Clear papules of endometriosis in the cul-de-sac of a patient who had undergone a previous "negative" laparoscopy. A tonsil suction tip is at left.
Many older articles on endometriosis characterized patients in the mid-to-late 30s age range. This study finds that this age range is when the black lesion predominates. This may explain why the black lesion has been the predominant clinical manifestation acknowledged for decades.
Clinicians failing to diagnose subtle disease on one occasion may be rewarded later in the same patient by finding "typical" or "black powder-burn" disease. The resultant clinical impression would be that "recurrent" or "new" disease has appeared, when perhaps only evolution in the appearance of the disease actually occurred, as is implied by the results of this study.
A few authors have hinted at the variety of subtle appearances possible with endometriosis [1, 2], and Jansen and Russell  have articulated the concept of unrecognized, nonpigmented disease associated with "unexplained" infertility. They studied differences in a population of nonpigmented biopsies among infertile women, while the present study looked at all color appearances in consecutive patients. During the study, over 50% of the author's gynecologic surgical practice and over 90% of the biopsies taken in the study group were associated with endometriosis, indicating the wealth of return to be had by meticulous inspection and vigorous biopsy.
Since all categorizations in this study were by the author, there is internal consistency on this point.
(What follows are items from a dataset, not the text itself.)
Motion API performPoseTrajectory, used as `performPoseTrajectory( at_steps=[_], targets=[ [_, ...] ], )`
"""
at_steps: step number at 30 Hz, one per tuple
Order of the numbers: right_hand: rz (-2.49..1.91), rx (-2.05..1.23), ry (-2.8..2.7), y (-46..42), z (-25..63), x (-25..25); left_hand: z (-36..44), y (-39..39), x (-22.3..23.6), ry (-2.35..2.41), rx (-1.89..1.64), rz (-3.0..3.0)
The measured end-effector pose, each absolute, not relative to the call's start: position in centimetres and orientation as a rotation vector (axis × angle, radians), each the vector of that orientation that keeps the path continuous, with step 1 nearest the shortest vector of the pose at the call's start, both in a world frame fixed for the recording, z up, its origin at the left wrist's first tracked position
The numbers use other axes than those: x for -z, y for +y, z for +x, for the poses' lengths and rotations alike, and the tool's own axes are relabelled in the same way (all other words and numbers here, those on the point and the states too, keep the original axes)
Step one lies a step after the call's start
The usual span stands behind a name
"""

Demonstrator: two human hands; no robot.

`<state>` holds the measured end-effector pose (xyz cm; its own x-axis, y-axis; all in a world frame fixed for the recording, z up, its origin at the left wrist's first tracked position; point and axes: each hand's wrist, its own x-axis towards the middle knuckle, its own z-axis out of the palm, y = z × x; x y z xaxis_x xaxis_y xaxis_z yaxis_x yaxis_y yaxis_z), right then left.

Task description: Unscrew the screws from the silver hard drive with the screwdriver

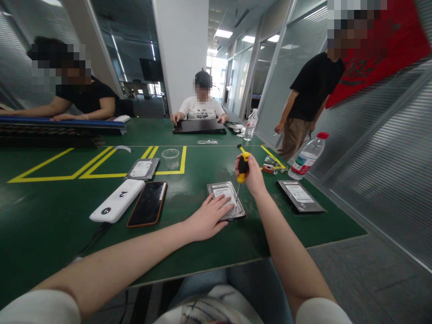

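A hard drive (222,188) lies label side up on the green table in front of me. Across its left and lower part rests my left hand (212,216), fingers stretched out flat and partly covering the label. My right hand (254,175) is wrapped round the yellow and black handle of a screwdriver (243,165). The screwdriver stands nearly upright, its shaft pointing down to the right edge of the drive. Whether the tip sits in a screw is too small to tell.
A second hard drive (300,196) lies right, a third (143,168) left, near a white power bank (118,201), a phone (147,204) and a clear cup (170,158). Bottles (308,155) stand at right. Two people sit across the table (189,252); another stands at right.
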<state>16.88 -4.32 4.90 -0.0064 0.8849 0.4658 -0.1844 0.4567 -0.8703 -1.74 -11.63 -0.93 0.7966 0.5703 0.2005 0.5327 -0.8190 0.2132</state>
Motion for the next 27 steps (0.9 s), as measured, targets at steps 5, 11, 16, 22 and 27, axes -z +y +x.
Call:
performPoseTrajectory(
  at_steps=[5,11,16,22,27],
  targets=[
    [-0.766,-0.840,-1.292,-4.56,16.74,-4.99,-1.69,-11.66,0.80,0.883,-0.377,2.832],
    [-0.692,-0.788,-1.142,-5.12,16.70,-5.43,-1.68,-11.67,0.87,0.879,-0.366,2.839],
    [-0.694,-0.825,-1.161,-5.09,16.50,-5.36,-1.75,-11.61,1.02,0.877,-0.390,2.844],
    [-0.687,-0.852,-1.175,-4.96,16.12,-5.07,-1.73,-11.57,1.15,0.877,-0.383,2.843],
    [-0.711,-0.876,-1.178,-4.87,15.93,-4.89,-1.75,-11.55,1.23,0.869,-0.414,2.835]
  ],
)
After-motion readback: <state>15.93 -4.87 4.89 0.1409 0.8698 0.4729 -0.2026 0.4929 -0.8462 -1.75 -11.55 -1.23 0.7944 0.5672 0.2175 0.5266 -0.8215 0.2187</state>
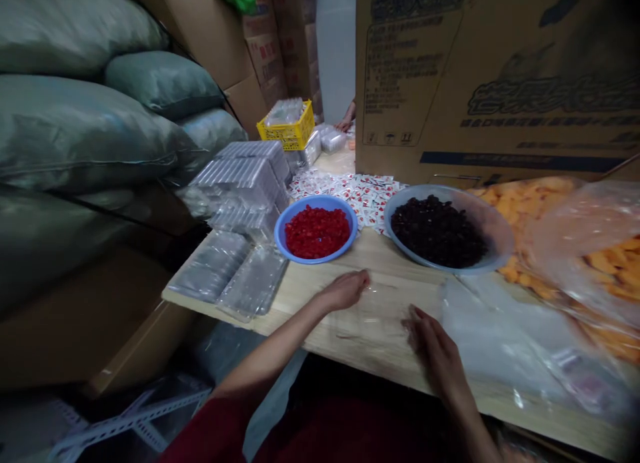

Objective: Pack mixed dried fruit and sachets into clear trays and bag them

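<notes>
My left hand (346,290) is closed in a pinch at the far edge of a clear plastic tray (374,311), which lies over the wooden tabletop and is hard to make out. My right hand (434,344) is at the tray's right side, its fingers smeared by motion, so I cannot tell whether they grip it. Just beyond my left hand stands a blue bowl (281,242) of red dried fruit pieces (318,232). Farther right, a larger pale bowl (500,240) holds dark dried fruit (436,231).
Clear plastic trays (240,176) are stacked on the left. Small printed packets (367,196) lie behind the bowls. Orange dried slices (530,203) and clear bags (495,323) cover the right side. A large carton (480,96) stands behind; another person's hand (345,123) shows beyond a yellow crate (287,135).
</notes>
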### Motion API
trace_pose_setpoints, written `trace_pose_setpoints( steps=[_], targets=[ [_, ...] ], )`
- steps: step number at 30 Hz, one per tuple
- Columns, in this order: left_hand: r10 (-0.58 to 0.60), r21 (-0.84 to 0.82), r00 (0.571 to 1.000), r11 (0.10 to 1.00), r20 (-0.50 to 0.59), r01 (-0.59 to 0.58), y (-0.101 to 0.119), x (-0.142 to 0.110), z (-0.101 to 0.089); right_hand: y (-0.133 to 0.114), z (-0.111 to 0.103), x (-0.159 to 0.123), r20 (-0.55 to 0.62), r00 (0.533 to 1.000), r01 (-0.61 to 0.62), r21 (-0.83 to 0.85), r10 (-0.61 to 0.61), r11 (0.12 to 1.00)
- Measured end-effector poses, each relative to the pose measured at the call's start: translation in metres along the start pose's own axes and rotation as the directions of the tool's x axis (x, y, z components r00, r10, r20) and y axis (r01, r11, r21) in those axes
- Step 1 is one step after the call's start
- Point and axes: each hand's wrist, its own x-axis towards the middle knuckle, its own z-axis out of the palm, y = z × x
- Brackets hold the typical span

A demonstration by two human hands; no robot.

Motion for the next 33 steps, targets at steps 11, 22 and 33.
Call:
trace_pose_setpoints(
  steps=[11,22,33],
  targets=[
    [0.021,0.136,0.840,0.989,-0.543,0.063,0.000,-0.005,-0.075,-0.012,-0.008,-0.011,0.050,0.891,0.368,-0.658,-0.450,0.656],
    [-0.389,0.334,0.902,0.838,-0.187,0.431,-0.100,0.034,-0.115,-0.149,-0.063,0.175,-0.072,0.806,0.227,-0.879,-0.587,0.420],
    [0.020,-0.053,0.741,0.996,-0.672,-0.074,-0.016,-0.013,-0.065,-0.143,-0.075,0.228,-0.117,0.800,0.223,-0.852,-0.588,0.474]
  ],
)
More important than the author's opinion of color, however, is the fact that endometriosis has a myriad of appearances that may be missed by clinicians using panoramic laparoscopy looking mainly for black lesions. This simple study does not fully illustrate the nuances of appearance of endometriosis but presents an emerging picture of visual characteristics vital to the diagnosis, treatment, and study of the disease.
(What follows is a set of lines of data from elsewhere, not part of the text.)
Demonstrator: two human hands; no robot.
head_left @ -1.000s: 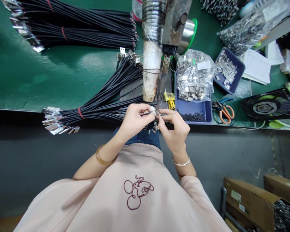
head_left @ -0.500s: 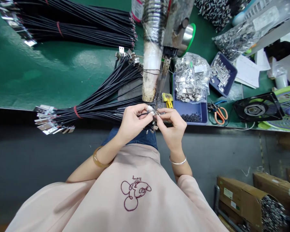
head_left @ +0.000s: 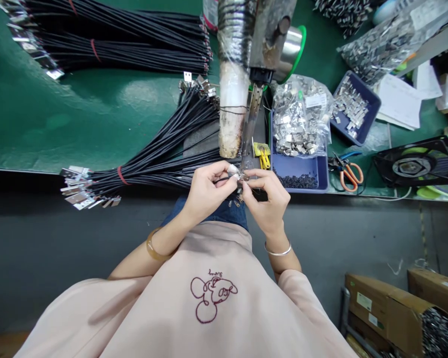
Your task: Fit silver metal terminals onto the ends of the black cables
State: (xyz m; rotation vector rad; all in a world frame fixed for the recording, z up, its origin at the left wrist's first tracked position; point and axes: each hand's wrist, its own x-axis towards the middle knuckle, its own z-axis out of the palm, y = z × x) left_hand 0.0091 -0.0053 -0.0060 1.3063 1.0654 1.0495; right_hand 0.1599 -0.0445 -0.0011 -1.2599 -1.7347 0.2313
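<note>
pinching cable (head_left: 223, 179) in left hand (head_left: 212, 191); right hand (head_left: 269, 198) hold unclear; both still by iron (head_left: 255, 102), likely mid-step.

Cables (head_left: 149, 167) are black, their tie (head_left: 122, 175) red; the worktable (head_left: 108, 119) is green, the tray (head_left: 298, 166) blue-violet, the tool handles (head_left: 359, 172) orange; the pale-pink shirt (head_left: 164, 308) bears maroon linework (head_left: 214, 300).

Obstacles — cables (head_left: 153, 140) left, tube (head_left: 231, 112) ahead
</note>
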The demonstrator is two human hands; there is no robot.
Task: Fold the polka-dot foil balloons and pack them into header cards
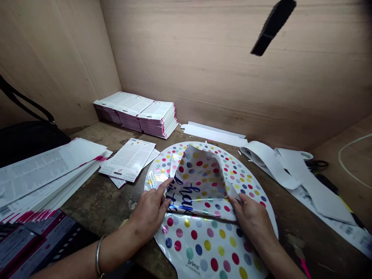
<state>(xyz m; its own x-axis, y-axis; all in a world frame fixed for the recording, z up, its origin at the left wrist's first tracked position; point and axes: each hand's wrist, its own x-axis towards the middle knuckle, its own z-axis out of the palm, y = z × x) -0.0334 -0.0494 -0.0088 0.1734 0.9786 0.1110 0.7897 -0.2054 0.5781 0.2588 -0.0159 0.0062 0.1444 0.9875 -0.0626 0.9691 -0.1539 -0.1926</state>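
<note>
A flat, uninflated foil balloon (pixel 207 236), white with multicoloured dots, lies on the table in front of me. Part of it is folded over into a peaked flap, where blue script lettering shows. At the left side of the fold, my left hand (pixel 151 207) pinches the foil between thumb and index finger. Opposite it, my right hand (pixel 251 213) grips the fold's right corner, its thumb and fingers closed on the foil. The word "prima" is printed near the balloon's lower end. The fingertips underneath the foil are hidden.
Printed cards stand in a long stack (pixel 157 120) at the back, with loose cards (pixel 130 159) nearer and another pile (pixel 58 170) at left. White paper strips (pixel 305 178) curl along the right side near scissors (pixel 319 164). A black bag (pixel 31 139) sits far left.
</note>
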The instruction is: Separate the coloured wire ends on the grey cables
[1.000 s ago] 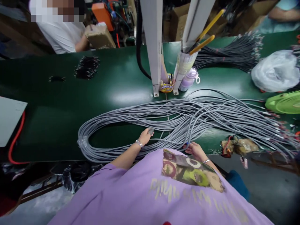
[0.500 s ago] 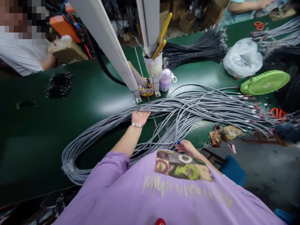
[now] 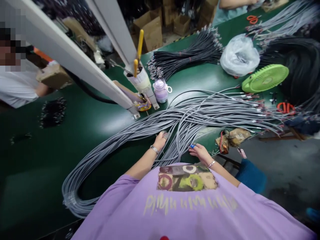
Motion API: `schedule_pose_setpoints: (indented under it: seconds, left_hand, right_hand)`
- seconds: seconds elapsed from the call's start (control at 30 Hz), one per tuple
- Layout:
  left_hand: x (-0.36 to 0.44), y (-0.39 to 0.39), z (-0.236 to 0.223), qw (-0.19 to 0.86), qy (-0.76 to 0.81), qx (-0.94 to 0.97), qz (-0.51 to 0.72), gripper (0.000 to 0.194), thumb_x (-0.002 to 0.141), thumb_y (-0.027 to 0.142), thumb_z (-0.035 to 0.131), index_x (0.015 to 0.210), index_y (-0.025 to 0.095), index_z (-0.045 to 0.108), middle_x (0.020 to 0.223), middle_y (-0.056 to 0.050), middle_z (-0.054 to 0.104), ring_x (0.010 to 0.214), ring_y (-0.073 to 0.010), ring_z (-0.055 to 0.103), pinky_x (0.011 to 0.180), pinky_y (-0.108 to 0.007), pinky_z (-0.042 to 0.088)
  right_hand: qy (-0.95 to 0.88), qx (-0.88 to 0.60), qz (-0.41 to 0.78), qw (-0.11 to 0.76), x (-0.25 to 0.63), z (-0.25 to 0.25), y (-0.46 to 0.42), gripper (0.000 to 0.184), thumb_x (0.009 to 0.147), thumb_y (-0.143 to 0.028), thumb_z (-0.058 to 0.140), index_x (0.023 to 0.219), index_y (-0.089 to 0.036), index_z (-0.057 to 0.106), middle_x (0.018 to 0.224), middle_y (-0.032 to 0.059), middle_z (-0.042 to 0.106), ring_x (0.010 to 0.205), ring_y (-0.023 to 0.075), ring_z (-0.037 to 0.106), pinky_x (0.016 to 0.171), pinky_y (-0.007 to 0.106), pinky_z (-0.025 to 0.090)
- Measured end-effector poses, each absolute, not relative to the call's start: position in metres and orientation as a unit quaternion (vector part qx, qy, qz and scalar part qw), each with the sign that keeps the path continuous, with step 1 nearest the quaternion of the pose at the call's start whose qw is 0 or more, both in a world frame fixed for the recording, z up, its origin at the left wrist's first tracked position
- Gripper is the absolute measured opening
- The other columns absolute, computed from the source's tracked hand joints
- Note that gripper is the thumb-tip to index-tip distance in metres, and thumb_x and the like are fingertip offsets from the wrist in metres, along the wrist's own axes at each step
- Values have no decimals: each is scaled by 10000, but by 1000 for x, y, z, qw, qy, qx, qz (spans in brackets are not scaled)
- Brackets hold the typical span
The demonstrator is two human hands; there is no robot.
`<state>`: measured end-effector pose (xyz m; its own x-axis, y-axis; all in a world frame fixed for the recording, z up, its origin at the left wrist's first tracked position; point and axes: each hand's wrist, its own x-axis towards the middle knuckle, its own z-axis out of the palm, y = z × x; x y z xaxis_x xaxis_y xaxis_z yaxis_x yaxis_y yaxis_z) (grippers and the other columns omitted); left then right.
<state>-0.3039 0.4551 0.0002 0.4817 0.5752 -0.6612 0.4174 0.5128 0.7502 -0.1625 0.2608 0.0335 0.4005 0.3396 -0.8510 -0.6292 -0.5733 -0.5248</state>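
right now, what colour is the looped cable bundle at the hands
The cable bundle is grey; it shows best in the head view.

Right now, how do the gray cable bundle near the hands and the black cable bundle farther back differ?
The gray cable bundle bends into a long loop; the black cable bundle lies shorter and roughly straight. Clear wrap binds the gray cable bundle at its bend, while reddish ties cross the black cable bundle. Both lie on the green table.
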Motion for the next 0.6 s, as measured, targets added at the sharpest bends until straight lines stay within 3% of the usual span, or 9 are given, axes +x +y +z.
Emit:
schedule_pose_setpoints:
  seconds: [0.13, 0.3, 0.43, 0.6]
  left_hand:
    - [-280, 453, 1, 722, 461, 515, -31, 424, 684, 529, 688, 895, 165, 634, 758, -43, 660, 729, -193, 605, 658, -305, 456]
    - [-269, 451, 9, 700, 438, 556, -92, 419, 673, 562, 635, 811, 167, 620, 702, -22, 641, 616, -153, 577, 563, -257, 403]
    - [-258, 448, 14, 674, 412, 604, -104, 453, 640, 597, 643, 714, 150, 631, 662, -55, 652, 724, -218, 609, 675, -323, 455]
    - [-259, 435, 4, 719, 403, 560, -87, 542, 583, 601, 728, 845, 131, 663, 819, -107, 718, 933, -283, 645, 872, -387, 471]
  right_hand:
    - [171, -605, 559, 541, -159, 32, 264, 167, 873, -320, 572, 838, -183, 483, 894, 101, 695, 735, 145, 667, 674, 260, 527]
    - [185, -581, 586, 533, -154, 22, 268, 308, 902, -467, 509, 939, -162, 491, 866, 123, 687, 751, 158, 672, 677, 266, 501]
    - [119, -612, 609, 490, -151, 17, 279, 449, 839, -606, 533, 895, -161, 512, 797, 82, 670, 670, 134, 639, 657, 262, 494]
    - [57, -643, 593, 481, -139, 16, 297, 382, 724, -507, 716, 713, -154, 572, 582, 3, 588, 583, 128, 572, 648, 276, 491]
The pelvic surgeon's guiding principle must be this: any abnormality of pelvic peritoneum, no matter how small, how subtle, or what color, must be considered endometriosis until proven otherwise by excisional biopsy.
Endometriosis presents a large variety of color manifestations, most nonblack, and many easily missed unless meticulous inspection is used to identify small or nonhemorrhagic lesions. An evolution in appearance with age may occur, with resultant spurious effects on conclusions regarding the natural history of the disease. This study confirms and expands the concept of nonhemorrhagic appearances presented by Jansen and Russell .
- Chatman, D. L. (1981). Pelvic peritoneal defects and endometriosis: Allen-Masters syndrome revisited. Fertility and Sterility, 36, 751-756.
- Goldstein, D. P., De Cholnoky, C., & Emans, S. J. (1980). Adolescent endometriosis. Journal of Adolescent Health Care, 1, 37-41.
- Jansen, R. P., & Russell, P. (1986). Nonpigmented endometriosis: clinical, laparoscopic, and pathologic definition. American Journal of Obstetrics and Gynecology, 155, 1154-1159.